Married taxpayers can choose between two filing statuses when they complete their tax returns: married filing jointly or married filing separately. According to the Internal Revenue Service, most couples reap a greater tax benefit from filing jointly. However, married couples meeting certain criteria may benefit more from electing to file separate returns.
About Filing Statuses
If you were legally married as of Dec. 31 of the tax year, you must choose one of the married filing statuses. If you elect married filing jointly, you and your spouse must complete and submit one joint tax return that includes both parties' income and deductions. If you choose married filing separately, you and your spouse must complete separate returns. Your return includes only your income and deductions, while your spouse's return includes only his income and deductions. Although you can divide expenses, you cannot deduct all of the same expense on both returns. For example, if you deduct a certain health expense on your tax return, your spouse cannot deduct the same expense on his return.
If only one spouse earned income, it is typically wiser to file a joint return. However, if both you and your spouse earned income, and if one of you has substantial itemized deductions that would be limited by your adjusted gross income (AGI), you may benefit from separate returns. When you file separately, each of you has a lower AGI than you would have had on a joint return, thus allowing you to claim larger deductions.

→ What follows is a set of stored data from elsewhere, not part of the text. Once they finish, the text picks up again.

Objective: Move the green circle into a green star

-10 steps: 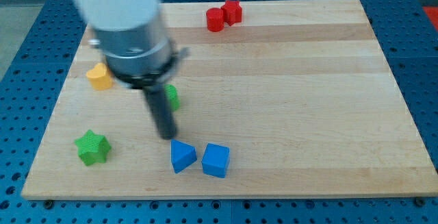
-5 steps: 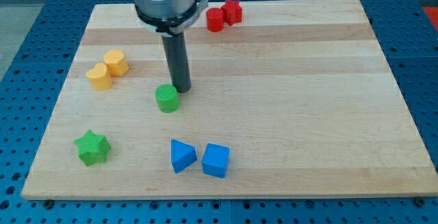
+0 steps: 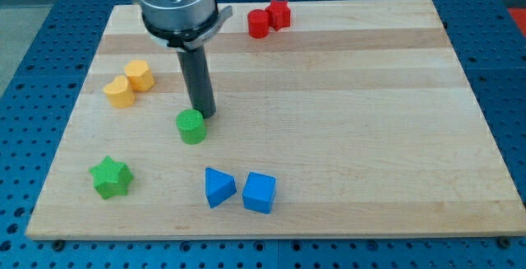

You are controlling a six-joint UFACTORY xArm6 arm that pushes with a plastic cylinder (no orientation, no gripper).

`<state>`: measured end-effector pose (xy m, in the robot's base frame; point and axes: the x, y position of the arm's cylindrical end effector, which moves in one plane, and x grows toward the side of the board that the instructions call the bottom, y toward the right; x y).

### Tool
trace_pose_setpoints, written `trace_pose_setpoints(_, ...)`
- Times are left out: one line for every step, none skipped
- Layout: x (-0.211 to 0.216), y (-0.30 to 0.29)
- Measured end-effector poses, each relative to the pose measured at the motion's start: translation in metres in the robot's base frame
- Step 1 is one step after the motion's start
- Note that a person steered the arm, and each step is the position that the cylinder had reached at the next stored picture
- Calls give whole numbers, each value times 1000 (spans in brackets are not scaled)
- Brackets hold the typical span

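The green circle [image 3: 191,127] lies left of the board's middle. My tip [image 3: 203,114] stands right against its upper right side. The green star [image 3: 110,178] lies near the lower left corner, well down and to the left of the circle. The rod rises from the tip to the arm's grey body at the view's top.
Two yellow blocks [image 3: 128,83] sit together at the left, above the circle. A blue triangle [image 3: 219,187] and a blue cube [image 3: 259,192] lie near the bottom edge. Two red blocks [image 3: 269,19] sit at the top edge of the wooden board [image 3: 370,121].
My tip swung up from below the circle to its upper right side, then slid down and left. The green circle moved a little down and left with it.
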<state>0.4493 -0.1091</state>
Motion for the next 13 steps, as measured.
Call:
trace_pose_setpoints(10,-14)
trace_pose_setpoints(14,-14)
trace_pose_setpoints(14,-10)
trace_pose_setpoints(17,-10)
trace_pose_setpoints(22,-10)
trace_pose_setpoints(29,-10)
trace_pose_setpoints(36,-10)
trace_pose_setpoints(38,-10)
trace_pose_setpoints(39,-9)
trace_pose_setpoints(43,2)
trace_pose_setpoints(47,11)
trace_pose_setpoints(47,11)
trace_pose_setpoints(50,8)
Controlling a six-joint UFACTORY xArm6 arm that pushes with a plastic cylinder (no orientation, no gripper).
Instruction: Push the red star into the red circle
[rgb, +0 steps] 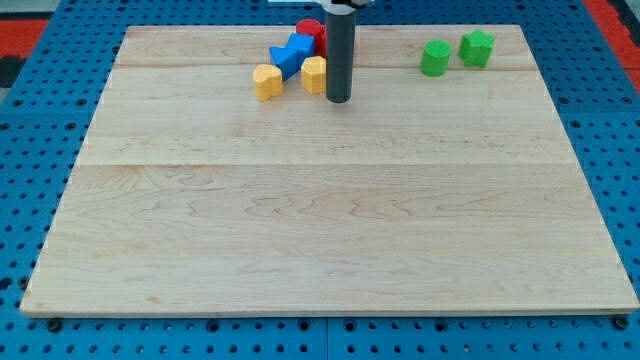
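Note:
My tip (339, 100) rests on the wooden board (320, 220) just right of a yellow block (313, 74). A red round block (309, 29) sits at the view's top, left of the rod. More red (320, 46) shows right below it at the rod's left edge. The rod hides most of it, so I cannot tell its shape or whether it is a separate block. Two blue blocks (297, 45) (283, 59) lie left of the red ones, touching each other. A second yellow block (267, 81) lies at the cluster's lower left.
Two green blocks (435, 58) (477, 47) sit side by side at the view's top right, apart from the cluster. A blue perforated table (30, 150) surrounds the board.

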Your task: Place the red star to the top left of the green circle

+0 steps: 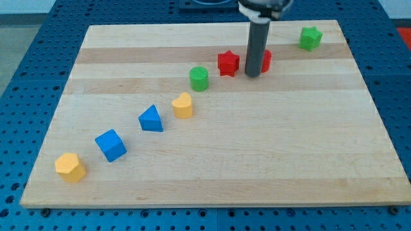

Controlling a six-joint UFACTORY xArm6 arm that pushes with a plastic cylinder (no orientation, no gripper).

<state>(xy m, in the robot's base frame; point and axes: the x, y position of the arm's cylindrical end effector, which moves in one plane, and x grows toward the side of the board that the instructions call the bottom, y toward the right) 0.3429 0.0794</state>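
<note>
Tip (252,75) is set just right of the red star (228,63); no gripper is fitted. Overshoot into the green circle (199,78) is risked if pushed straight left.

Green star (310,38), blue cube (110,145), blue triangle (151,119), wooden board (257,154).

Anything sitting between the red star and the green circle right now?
Nothing: in the camera view only bare wooden board separates the red star block from the green circle block. My tip is just to the view's right of the star.
</note>
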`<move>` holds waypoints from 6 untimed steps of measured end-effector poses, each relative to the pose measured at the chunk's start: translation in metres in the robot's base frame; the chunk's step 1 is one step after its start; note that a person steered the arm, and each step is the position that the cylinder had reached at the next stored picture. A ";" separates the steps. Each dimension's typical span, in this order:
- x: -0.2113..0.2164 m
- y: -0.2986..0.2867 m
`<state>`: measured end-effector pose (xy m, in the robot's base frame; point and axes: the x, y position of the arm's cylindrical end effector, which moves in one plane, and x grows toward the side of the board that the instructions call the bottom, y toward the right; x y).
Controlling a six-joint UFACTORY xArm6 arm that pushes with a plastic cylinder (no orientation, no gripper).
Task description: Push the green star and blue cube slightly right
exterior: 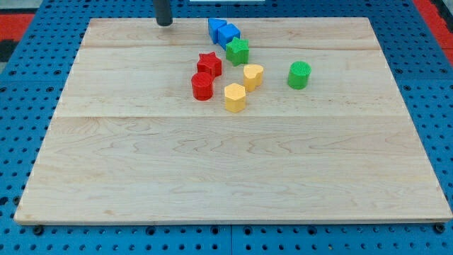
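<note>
The green star (238,51) sits near the view's top centre of the wooden board (233,163). The blue cube (228,34) lies just above and left of it, touching it, with another blue block (215,27) of unclear shape against the cube's left side. My tip (164,22) is at the board's top edge, well to the left of the blue blocks and touching none of them.
A red star (209,64) and a red cylinder (202,86) lie below-left of the green star. Two yellow blocks (253,76) (235,98) lie below it. A green cylinder (299,74) stands to the right.
</note>
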<state>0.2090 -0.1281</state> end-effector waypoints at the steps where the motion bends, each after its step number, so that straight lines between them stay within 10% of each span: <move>1: 0.014 0.000; 6: 0.069 0.137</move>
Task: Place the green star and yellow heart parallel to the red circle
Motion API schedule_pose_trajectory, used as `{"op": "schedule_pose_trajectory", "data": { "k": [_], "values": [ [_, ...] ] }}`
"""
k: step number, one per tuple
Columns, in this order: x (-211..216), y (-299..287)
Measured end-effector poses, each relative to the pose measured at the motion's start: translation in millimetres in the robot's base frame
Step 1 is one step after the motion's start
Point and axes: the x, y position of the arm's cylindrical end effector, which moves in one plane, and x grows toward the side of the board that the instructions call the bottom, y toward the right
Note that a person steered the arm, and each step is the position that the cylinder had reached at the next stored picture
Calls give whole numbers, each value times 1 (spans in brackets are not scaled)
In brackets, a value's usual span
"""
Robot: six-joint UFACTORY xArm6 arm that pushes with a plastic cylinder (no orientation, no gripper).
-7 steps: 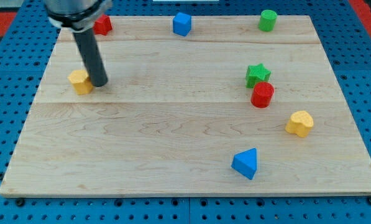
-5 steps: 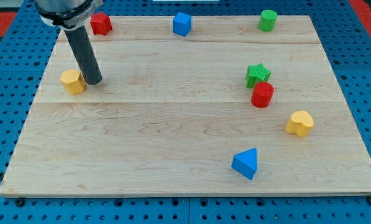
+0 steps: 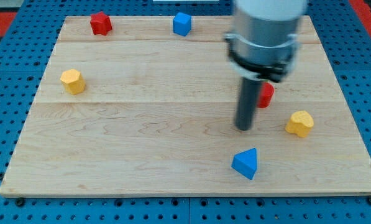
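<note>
Of a claw nothing can be told: the arm ends in a straight dark rod, and it has hold of nothing. My tip (image 3: 243, 128) rests on the wooden worktop (image 3: 141, 124), right of the middle and in the lower half of the view.

The red circle (image 3: 267, 94) lies just above and to the view's right of my tip. Only its right part shows, as the rod crosses in front of the rest, so whether the rod touches it cannot be made out. The yellow heart (image 3: 299, 123) lies to the view's right of my tip, near it but apart, and below and right of the red circle. The green star does not show. The arm's pale grey body (image 3: 266, 31) covers the worktop above the red circle, up to the view's top edge.

A blue triangle (image 3: 245, 163) sits straight below my tip, near the worktop's bottom edge and apart from it. Well away at the view's left, a yellow block (image 3: 72, 81) with a many-sided top stands alone. Along the top edge are a red star (image 3: 100, 23) at the left and a blue block (image 3: 181, 23) near the middle. The worktop lies on a blue board full of holes (image 3: 2, 124).
</note>
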Motion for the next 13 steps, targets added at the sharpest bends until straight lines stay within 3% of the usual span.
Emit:
{"op": "schedule_pose_trajectory", "data": {
  "k": [1,2,3,5,6,8,9,10,11,12,13],
  "values": [
    [8,27],
    [41,41],
    [26,75],
    [-32,32],
    [-37,30],
    [-103,-10],
    [-97,3],
    [-111,63],
    [-154,68],
    [-154,42],
    [-116,-13]
  ]
}}
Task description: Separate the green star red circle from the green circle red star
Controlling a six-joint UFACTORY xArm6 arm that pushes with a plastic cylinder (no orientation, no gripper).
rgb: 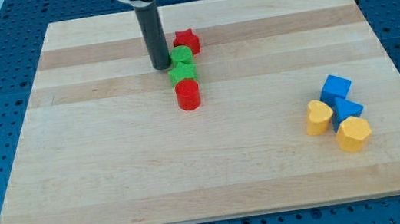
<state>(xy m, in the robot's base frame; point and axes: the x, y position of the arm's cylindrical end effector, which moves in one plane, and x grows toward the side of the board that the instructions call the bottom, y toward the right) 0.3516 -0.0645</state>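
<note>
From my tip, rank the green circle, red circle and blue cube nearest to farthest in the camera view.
1. Green circle block, right beside my tip on the view's right.
2. Red circle block, below the green star.
3. Blue cube, far on the view's right.

Even, bright overhead light; wooden board [116,177] evenly lit, no glare seen. Short soft shadows cast beneath blocks. Focus sharp throughout; slight softness noted at edges.
</note>
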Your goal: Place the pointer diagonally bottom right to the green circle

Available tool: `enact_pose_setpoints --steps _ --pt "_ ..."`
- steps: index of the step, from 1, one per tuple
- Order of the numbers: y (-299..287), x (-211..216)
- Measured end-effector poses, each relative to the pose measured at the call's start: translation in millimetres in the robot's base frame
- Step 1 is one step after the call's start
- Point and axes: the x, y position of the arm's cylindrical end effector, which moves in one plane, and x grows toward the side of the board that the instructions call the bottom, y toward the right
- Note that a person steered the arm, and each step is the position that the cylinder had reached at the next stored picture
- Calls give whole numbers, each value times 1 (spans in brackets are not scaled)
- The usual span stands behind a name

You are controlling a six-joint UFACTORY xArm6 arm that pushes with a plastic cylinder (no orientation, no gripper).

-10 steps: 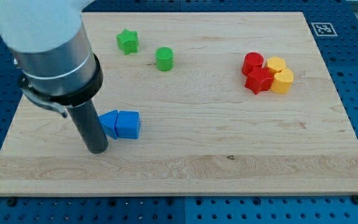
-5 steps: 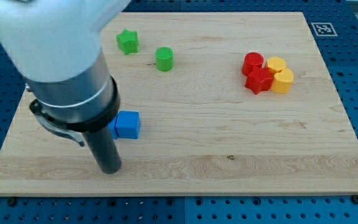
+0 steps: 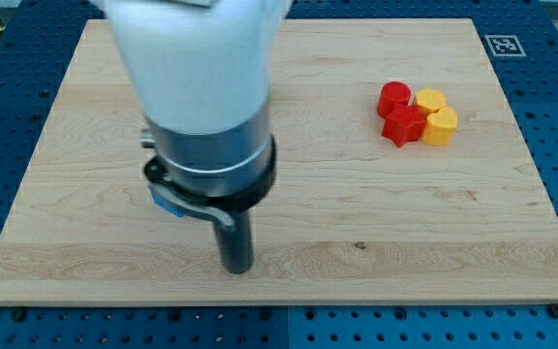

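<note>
My tip (image 3: pixel 236 268) rests on the wooden board (image 3: pixel 376 213) near the view's bottom, left of centre. The arm's wide body covers the area above it. The green circle and the green star are hidden behind the arm. Only a sliver of a blue block (image 3: pixel 166 203) shows at the arm's left edge, up and left of my tip.
A cluster of blocks sits at the view's upper right: a red cylinder (image 3: pixel 392 97), a red star (image 3: pixel 403 125), and two yellow blocks (image 3: pixel 431 100) (image 3: pixel 441 126), all touching. A fiducial marker (image 3: pixel 501 45) is at the board's top right corner.
My tip has moved to the view's right and slightly down along the board. The arm now hides both green blocks and nearly all of the blue blocks.
</note>
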Motion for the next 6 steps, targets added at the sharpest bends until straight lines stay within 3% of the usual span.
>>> enact_pose_setpoints --steps 3,6 --pt "59 -24" --pt "87 -77"
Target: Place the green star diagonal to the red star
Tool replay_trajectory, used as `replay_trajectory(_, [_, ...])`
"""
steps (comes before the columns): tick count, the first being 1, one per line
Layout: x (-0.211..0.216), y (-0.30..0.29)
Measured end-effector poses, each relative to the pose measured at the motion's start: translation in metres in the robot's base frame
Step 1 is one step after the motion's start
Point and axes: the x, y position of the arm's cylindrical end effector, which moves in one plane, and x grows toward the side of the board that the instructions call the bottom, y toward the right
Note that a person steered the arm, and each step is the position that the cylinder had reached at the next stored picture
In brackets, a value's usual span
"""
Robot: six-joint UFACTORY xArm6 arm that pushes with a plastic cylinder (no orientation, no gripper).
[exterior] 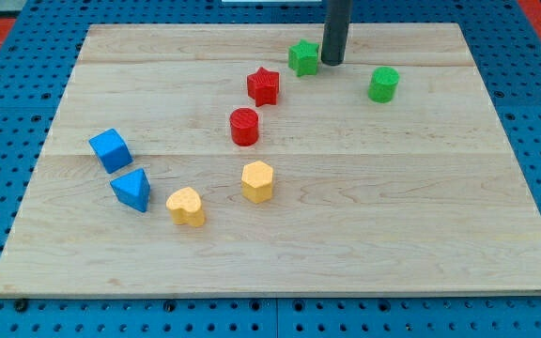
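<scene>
The green star (302,57) sits near the view's top, up and to the right of the red star (263,85). A small gap separates the two stars. My tip (332,62) is on the board just right of the green star, touching it or nearly so. The dark rod rises from there out of the view's top.
A green cylinder (383,84) lies right of my tip. A red cylinder (244,126) is below the red star. A yellow hexagon (257,181), a yellow heart (187,207), a blue cube (110,149) and a blue triangle (131,190) lie lower left. The wooden board (440,235) rests on blue pegboard.
</scene>
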Motion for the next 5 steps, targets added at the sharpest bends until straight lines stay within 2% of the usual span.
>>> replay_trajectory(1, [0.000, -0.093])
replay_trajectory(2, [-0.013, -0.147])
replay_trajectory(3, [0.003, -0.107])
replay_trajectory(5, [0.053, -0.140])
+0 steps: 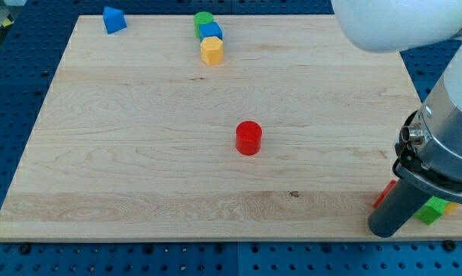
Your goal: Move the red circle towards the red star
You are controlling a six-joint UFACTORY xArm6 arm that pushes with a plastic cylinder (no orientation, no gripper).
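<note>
Wooden board (139,153); red circle (248,138) mid-board, blue triangle (113,19) top-left.

red circle (248,138): short red cylinder, standing upright on its flat base, round top face up; sits alone near the board's middle, slightly toward the view's right and bottom, well apart from every other block; red star (384,194): only a small red sliver shows at the board's bottom-right corner, rest hidden behind the arm; shape can't be confirmed; circle and star well apart
</note>
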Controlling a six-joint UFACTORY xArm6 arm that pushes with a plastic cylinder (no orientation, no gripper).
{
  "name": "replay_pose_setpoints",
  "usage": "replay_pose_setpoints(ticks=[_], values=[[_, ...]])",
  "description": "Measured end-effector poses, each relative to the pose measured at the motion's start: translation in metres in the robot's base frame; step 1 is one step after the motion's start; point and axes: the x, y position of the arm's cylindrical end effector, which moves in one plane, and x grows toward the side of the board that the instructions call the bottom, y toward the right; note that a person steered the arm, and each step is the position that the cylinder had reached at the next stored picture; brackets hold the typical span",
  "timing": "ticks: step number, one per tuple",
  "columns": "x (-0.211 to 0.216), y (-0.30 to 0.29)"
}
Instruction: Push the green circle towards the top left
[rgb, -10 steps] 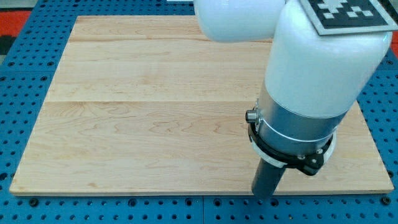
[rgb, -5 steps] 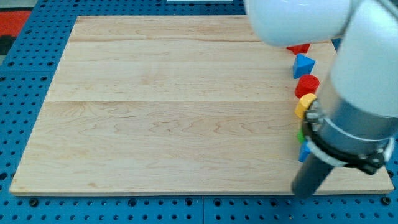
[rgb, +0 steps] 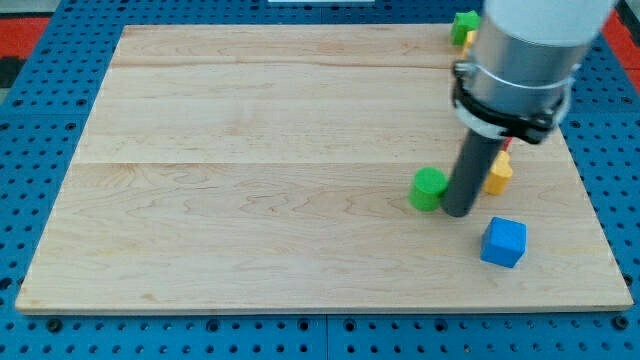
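The green circle (rgb: 428, 188) lies on the wooden board (rgb: 250, 170), right of its middle. My tip (rgb: 458, 211) rests on the board just to the right of the green circle, touching it or nearly so. A yellow block (rgb: 497, 175) sits right behind the rod on its right side, partly hidden. A blue cube (rgb: 503, 242) lies below and to the right of my tip.
A green block (rgb: 464, 22) with a yellow block (rgb: 459, 37) under its left edge sits at the board's top right, beside the arm. A sliver of red (rgb: 505, 146) shows by the rod. The arm's body hides the top right corner.
The arm has swung from the bottom right up to the top right. My tip has moved up and left to the green circle's right side. Blocks along the right are now uncovered or hidden anew.
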Motion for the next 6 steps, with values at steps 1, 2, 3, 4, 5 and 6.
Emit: replay_pose_setpoints(ticks=[1, 2, 3, 4, 5, 6], values=[[-0.025, -0.016], [-0.033, -0.068], [-0.041, -0.123], [-0.061, -0.139], [-0.083, -0.158], [-0.109, -0.162]])
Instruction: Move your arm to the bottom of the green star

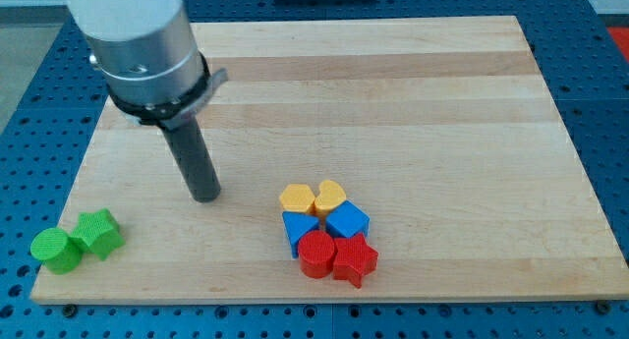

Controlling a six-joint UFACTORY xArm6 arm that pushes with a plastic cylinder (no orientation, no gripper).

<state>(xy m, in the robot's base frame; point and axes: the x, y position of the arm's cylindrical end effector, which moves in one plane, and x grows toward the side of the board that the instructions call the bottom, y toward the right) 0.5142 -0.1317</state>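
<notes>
The green star (98, 231) lies near the board's bottom left corner, touching a green cylinder (55, 249) on its left. My tip (205, 195) rests on the board to the right of the star and a little above it, well apart from it. The dark rod rises from the tip to the arm's grey housing (142, 44) at the view's top left.
A tight cluster sits at the bottom centre: a yellow pentagon (297, 198), a yellow heart (330, 195), a blue block (299, 227), a blue cube (347, 222), a red cylinder (316, 254) and a red star (355, 260). The wooden board (393, 103) lies on a blue perforated table.
</notes>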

Itemized Deductions Limited by AGI
The most common deductions subject to AGI limits are personal casualty losses, medical expenses and miscellaneous itemized expenses. You can only deduct personal casualty losses in excess of 10 percent of your AGI, and you can only deduct medical expenses in excess of 7.5 percent of your AGI. The only deductible miscellaneous expenses are those in exceeding 2 percent of your AGI.
To claim an entire deduction on a separate return, you must be able to show that you paid the expense from your own account. If you paid the expense using an account funded by both spouses, you must typically split the deduction with your spouse. Some states require spouses filing separately to split all of their earned income and deductions equally. At the time of publication, states with this requirement include Wisconsin, Washington, Texas, Nevada, New Mexico, Louisiana, Idaho, California and Arizona. Some deductions and credits, such as the child tax credit, are available only if you file jointly.